[Information supplied]

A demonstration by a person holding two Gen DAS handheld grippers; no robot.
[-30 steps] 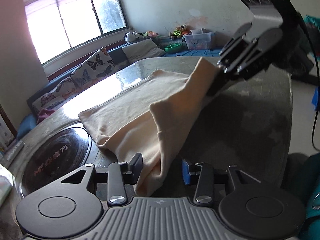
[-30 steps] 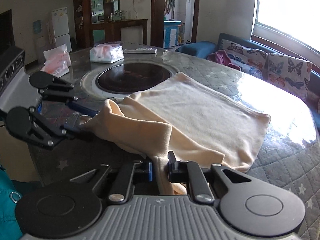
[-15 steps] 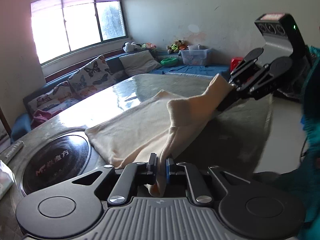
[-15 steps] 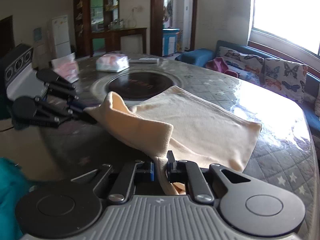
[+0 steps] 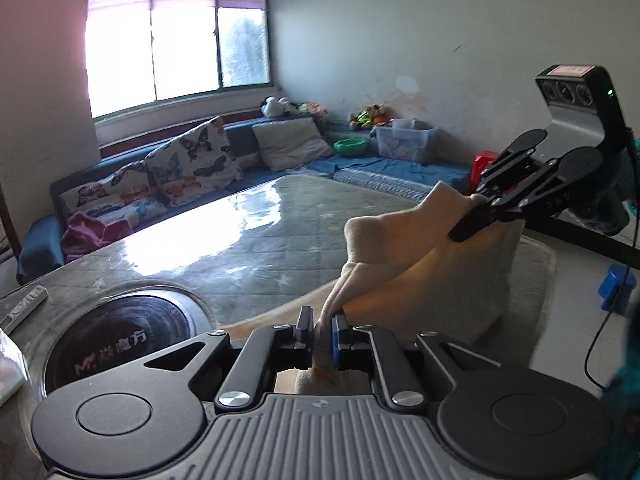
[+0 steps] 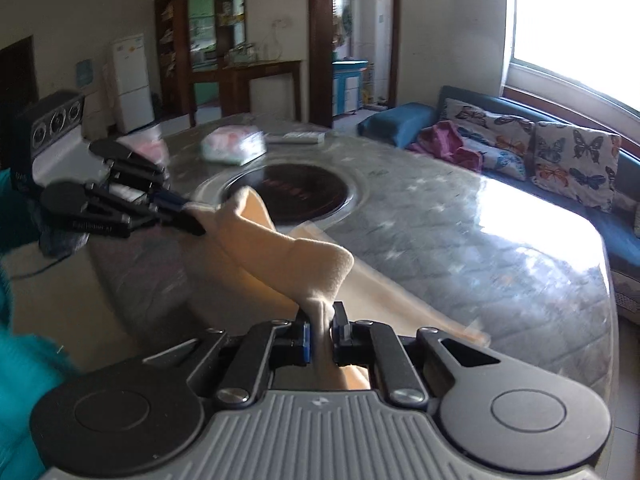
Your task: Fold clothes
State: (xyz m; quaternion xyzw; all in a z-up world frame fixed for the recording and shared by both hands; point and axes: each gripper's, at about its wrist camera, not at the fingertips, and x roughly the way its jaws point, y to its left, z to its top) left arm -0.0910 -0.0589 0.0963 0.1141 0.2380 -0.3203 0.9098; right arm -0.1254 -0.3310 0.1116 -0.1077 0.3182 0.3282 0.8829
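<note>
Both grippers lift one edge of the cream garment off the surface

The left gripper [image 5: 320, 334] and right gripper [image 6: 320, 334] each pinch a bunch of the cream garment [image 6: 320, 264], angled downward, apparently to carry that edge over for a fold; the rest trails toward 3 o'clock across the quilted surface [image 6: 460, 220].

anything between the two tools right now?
Only the cream cloth, a raised span running from left tool to right tool; clearest in the right wrist view.

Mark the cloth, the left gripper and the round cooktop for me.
cloth [image 5: 448, 276], left wrist view, lifted fold.
left gripper [image 5: 320, 334], left wrist view, between its fingers.
round cooktop [image 6: 296, 192], right wrist view, dark glass.
</note>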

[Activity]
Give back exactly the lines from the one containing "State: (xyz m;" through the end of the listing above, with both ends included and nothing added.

[Response]
State: (xyz m; quaternion xyzw; all in a z-up world frame fixed for the recording and shared by both hands; point and axes: each gripper's, at about its wrist camera, not at the fingertips, and x roughly the way its jaws point, y to its left, z to its top) left arm -0.0910 -0.0589 0.0963 0.1141 0.2380 -0.3203 0.9098; right arm -0.1254 -0.3310 0.1116 -0.1077 0.3182 0.3282 0.8829
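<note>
Both grippers lift one edge of the cream garment off the surface

The left gripper [image 5: 320, 334] and right gripper [image 6: 320, 334] each pinch a bunch of the cream garment [image 6: 320, 264], angled downward, apparently to carry that edge over for a fold; the rest trails toward 3 o'clock across the quilted surface [image 6: 460, 220].

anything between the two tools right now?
Only the cream cloth, a raised span running from left tool to right tool; clearest in the right wrist view.

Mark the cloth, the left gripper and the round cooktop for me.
cloth [image 5: 448, 276], left wrist view, lifted fold.
left gripper [image 5: 320, 334], left wrist view, between its fingers.
round cooktop [image 6: 296, 192], right wrist view, dark glass.
</note>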

That completes the answer.